**WHAT YOU WILL DO:** Give again, word for word, every line below from the one that has "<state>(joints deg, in" through the one that has "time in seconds", both included, and no others.

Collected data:
+---+
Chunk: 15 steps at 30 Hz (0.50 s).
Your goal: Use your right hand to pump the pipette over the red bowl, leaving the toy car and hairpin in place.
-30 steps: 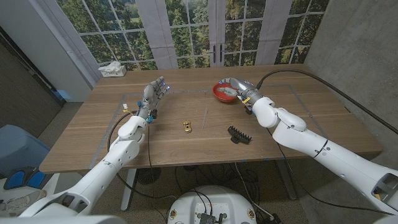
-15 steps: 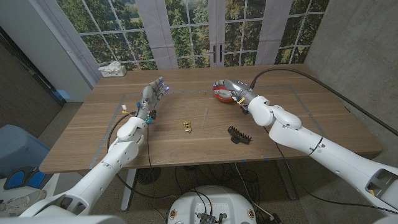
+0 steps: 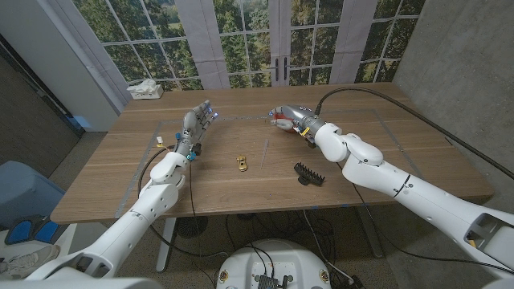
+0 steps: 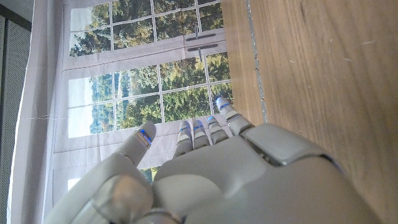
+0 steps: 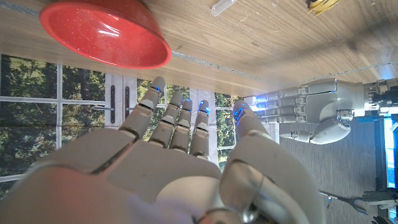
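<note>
Head view puts the black hairpin (image 3: 308, 174) nearest me on the wooden bench (image 3: 418, 168), and I take the yellow toy car (image 3: 242, 162) as my landmark: the hairpin lies to the car's right and a little nearer my side, well apart from it. Just right of the car and slightly beyond it lies the clear pipette (image 3: 266, 148), a thin pale line flat on the wood with nothing touching it. Left of the car my left hand (image 3: 195, 126) stands over the bench with fingers spread and straight, holding nothing. Beyond the car and to its right my right hand (image 3: 291, 116) hangs in the air with fingers extended and apart, holding nothing, and it covers most of the red bowl (image 3: 282, 124), of which I see only a sliver of rim. Right wrist view shows that bowl (image 5: 106, 34) sitting on the wood past my spread fingertips (image 5: 180, 96), with one end of the pipette (image 5: 222, 7) and a bit of the car (image 5: 322, 5) further across the bench. A tissue box (image 3: 145, 89) sits at the far left corner, well beyond the car.
</note>
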Motion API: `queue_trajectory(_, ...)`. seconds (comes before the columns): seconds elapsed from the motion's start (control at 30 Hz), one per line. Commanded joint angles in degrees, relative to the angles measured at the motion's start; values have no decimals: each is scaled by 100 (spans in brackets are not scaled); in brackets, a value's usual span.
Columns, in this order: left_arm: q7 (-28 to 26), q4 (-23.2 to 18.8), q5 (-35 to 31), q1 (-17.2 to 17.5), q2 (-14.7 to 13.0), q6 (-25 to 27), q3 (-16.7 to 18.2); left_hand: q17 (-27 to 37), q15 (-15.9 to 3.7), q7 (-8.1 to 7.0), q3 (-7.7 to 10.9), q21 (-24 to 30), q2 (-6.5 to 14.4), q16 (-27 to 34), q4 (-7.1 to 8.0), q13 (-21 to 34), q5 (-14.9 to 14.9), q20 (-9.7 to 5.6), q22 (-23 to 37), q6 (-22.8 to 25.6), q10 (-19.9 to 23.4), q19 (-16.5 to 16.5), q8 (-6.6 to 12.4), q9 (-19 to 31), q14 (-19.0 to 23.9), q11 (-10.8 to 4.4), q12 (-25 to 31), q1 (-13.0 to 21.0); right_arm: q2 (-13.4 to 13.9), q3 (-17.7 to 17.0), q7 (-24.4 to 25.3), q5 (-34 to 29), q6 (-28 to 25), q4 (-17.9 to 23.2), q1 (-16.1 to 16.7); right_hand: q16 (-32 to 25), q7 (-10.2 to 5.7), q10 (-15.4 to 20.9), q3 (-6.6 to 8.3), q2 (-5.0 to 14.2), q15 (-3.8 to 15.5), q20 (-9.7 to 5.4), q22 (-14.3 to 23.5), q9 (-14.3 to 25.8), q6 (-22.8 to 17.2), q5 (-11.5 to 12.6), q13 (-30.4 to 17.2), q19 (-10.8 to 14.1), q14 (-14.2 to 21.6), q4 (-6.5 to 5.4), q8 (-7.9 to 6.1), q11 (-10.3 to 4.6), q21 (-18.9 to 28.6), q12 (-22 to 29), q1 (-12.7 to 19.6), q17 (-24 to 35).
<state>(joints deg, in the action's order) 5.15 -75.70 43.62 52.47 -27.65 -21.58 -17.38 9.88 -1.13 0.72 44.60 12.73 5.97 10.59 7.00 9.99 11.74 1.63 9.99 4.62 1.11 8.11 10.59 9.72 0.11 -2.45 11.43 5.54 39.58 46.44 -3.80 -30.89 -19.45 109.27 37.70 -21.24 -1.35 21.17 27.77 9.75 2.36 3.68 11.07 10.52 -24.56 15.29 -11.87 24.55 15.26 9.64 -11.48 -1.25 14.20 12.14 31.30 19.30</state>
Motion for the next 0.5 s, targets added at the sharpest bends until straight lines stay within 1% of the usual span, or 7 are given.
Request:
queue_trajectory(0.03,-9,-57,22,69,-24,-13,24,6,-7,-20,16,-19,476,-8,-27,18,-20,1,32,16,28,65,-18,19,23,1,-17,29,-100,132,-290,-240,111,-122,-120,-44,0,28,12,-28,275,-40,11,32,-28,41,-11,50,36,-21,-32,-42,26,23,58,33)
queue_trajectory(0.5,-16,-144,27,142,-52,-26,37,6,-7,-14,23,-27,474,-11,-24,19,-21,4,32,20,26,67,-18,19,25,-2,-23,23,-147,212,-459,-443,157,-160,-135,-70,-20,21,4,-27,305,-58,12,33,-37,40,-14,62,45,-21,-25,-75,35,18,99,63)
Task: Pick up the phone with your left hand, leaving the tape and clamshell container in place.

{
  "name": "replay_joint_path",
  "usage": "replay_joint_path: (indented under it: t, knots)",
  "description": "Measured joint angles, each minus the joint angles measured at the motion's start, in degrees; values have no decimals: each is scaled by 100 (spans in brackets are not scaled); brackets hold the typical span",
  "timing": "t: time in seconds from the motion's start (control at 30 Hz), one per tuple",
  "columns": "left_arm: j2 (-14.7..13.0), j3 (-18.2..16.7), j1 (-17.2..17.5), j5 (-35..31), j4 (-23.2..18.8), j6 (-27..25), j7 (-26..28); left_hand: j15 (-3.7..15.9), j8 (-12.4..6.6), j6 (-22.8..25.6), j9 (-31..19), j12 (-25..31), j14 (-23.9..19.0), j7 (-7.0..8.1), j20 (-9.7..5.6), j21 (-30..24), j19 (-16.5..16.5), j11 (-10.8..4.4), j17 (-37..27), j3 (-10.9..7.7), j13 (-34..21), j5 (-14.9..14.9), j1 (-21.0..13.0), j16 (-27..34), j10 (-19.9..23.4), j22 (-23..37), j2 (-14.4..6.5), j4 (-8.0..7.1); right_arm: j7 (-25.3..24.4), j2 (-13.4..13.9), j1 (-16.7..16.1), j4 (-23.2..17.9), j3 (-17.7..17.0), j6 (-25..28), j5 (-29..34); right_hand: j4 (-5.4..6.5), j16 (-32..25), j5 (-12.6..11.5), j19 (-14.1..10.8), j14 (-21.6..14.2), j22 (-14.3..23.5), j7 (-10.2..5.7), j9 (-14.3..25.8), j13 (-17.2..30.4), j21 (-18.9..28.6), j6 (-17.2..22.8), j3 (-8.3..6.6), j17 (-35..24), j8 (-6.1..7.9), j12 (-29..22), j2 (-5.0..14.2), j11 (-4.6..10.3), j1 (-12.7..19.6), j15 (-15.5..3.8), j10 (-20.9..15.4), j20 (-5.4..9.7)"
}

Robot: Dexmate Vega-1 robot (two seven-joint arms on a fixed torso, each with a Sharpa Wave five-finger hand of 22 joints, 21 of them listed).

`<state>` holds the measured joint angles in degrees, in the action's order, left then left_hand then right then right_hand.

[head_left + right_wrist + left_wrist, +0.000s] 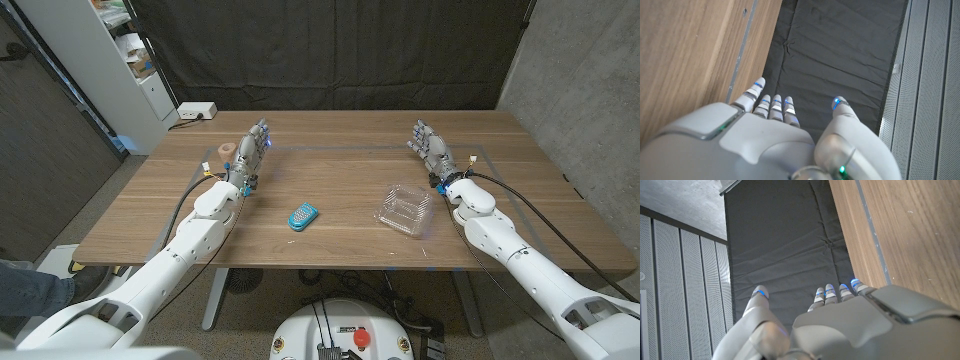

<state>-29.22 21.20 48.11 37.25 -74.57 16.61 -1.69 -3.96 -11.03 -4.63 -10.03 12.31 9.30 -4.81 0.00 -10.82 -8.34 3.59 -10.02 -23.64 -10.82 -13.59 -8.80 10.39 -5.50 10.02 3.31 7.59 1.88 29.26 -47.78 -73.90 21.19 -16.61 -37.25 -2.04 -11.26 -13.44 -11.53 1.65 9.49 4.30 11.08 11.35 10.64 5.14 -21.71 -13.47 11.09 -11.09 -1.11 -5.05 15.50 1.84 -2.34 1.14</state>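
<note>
A blue phone lies on the wooden table near the middle, slightly left. A clear clamshell container sits to its right. A roll of tan tape stands at the back left, just beside my left hand. That hand stands on its edge with fingers spread and nothing in it, well behind and left of the phone. My right hand is raised at the back right, open and empty, behind the container. Both wrist views show the hands' backs with fingers extended toward the dark curtain.
A black curtain hangs behind the table. A white power strip lies at the back left corner, next to a white shelf unit. Faint blue tape lines mark the tabletop. A concrete wall stands to the right.
</note>
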Motion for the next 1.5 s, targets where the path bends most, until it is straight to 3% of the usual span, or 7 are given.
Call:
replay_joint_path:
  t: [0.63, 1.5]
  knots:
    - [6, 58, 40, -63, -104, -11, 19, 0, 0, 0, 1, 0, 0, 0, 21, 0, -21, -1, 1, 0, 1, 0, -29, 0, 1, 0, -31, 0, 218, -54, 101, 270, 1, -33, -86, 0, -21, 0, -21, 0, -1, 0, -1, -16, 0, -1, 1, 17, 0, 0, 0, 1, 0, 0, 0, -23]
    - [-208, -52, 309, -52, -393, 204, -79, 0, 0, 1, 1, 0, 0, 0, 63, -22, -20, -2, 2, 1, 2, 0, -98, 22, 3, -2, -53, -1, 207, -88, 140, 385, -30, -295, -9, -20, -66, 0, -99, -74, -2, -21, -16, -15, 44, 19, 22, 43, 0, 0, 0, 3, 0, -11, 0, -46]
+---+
**WRITTEN RESPONSE:**
<state>(joints deg, in the action's order) 5.15 -75.70 43.62 52.47 -27.65 -21.58 -17.38 9.88 -1.13 0.72 44.60 12.73 5.97 10.59 7.00 9.99 11.74 1.63 9.99 4.62 1.11 8.11 10.59 9.72 0.11 -2.45 11.43 5.54 39.58 46.44 -3.80 -30.89 -19.45 109.27 37.70 -21.24 -1.35 21.17 27.77 9.75 2.36 3.68 11.07 10.52 -24.56 15.29 -11.87 24.55 15.26 9.64 -11.48 -1.25 14.20 12.14 31.30 19.30</state>
Motion for the next 0.5 s, targets added at the sharpest bends until straight lines stay within 1% of the usual span, or 7 are given.
Request:
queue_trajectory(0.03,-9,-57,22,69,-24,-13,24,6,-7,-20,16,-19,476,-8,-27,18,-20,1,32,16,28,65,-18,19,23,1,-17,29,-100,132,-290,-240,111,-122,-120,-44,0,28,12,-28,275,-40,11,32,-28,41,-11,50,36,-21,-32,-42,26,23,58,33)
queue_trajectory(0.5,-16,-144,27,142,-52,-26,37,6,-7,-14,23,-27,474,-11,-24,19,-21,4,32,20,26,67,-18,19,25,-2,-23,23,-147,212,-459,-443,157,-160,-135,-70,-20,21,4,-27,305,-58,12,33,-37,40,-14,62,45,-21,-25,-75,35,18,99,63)
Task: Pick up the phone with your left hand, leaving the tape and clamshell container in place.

{
  "name": "replay_joint_path",
  "usage": "replay_joint_path: (indented under it: t, knots)",
  "description": "Measured joint angles, each minus the joint angles measured at the motion's start, in degrees; values have no decimals: each is scaled by 100 (spans in brackets are not scaled); brackets hold the typical span",
  "timing": "t: time in seconds from the motion's start (control at 30 Hz), one per tuple",

This completes the required output.